WORK REQUEST: The material is to be repeated exactly, from first line to last.

********************

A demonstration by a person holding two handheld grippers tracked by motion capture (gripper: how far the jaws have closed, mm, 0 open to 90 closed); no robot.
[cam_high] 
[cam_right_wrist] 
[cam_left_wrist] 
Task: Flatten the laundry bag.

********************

TASK SOLUTION:
A demonstration by a person holding two handheld grippers tracked by motion capture (gripper: how far the jaws have closed, mm, 0 open to 90 closed); no robot.
[cam_high] 
[cam_right_wrist] 
[cam_left_wrist] 
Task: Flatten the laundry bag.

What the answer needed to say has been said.